Constructing the enzyme pocket from predicted enzyme active sites
The construction of the enzyme pocket involved two steps. First, the predicted enzyme active sites were clustered (k-means), where the k was set to 2 empirically. For eliminating false positives, we removed the isolated points that were classified separately on their own. Second, using the \(\:{c}_{\alpha\:}\) coordinates, the enzyme pocket is defined as the area within 10 Å of the cluster center.

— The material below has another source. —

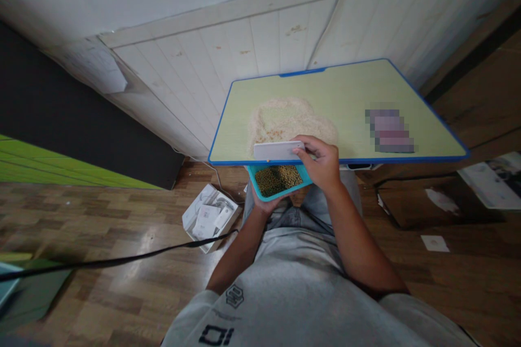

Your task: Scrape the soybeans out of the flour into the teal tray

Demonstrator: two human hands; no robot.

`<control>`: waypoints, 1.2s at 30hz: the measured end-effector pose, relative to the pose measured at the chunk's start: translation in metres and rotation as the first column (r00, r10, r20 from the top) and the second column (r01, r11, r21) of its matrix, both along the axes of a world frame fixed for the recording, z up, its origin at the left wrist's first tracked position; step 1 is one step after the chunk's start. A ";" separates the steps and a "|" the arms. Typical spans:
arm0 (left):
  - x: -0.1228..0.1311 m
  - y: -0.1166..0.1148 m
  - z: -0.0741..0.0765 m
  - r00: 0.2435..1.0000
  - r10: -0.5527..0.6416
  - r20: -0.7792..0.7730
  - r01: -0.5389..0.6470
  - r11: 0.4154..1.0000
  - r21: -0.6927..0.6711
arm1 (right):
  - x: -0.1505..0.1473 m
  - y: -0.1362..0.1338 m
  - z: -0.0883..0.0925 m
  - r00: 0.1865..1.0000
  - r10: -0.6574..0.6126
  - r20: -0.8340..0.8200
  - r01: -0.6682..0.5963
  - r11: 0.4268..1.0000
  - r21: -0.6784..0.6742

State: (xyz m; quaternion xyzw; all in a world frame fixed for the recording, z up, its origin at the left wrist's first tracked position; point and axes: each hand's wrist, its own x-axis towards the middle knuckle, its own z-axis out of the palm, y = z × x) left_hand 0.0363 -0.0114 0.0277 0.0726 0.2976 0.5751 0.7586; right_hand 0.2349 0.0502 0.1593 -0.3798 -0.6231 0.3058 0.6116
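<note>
My right hand (319, 158) pinches a flat white scraper-like plate (277, 150), which stands on edge along the front of the small table (350, 87). Behind the plate lies a spread of pale, rice-like grains (321, 126), with some brownish bits among them. Just below the table's front edge, a turquoise tray (260, 195) holds round green and yellowish beans (279, 180). My left hand (268, 204) supports that tray from underneath, its fingers mostly hidden. A single small bit sits near the table edge under the plate.
A blurred-out, pixelated object (389, 129) lies on the table's right side. On the floor at left is a white box (211, 214) of papers and parts. A black strap (122, 261) crosses the lower left. A cardboard box (439, 203) stands at right; a panelled wall (228, 49) rises behind.
</note>
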 end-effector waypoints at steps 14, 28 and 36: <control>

Implementation and evaluation
Five-fold cross-validation was performed on training data, where each time the model was trained on four folds and validated on the remaining one-fold data. This operation was repeated five times, with the best model saved at each iteration. After training, several independent tests were used to test the model performance on different tasks. In enzyme active prediction, TS124 was employed to compare the GraphEC-AS to other methods. And the performance of GraphEC in predicting the EC numbers was evaluated on NEW-392 and Price-149. In order to test the accuracy of GraphEC-pH in predicting the enzyme optimum pH, a new independent test (Brenda-test) was built and two of the latest methods were evaluated on it. During testing, the average predictions of the five models from the cross-validation were utilized as the final predictions. Specifically, Pytorch 1.13.1 was used to construct the geometric graph network, which consists of a 3-layer GNN with 256 hidden units. The attention layer of GraphEC employed the multi-head attention with 8 attention heads. Based on the binary cross-entropy loss, the Adam optimizer was employed to optimize the model. The training process was limited to a maximum of 35 epochs and an early stopping with patience of 4 was implemented, along with a dropout value of 0.1 to prevent overfitting. To comprehensively evaluate model performance, AUC, AUPR, recall, precision, F1-score (F1), and Matthews correlation coefficient (MCC) were utilized, as defined in detail in Supplementary Evaluation metrics.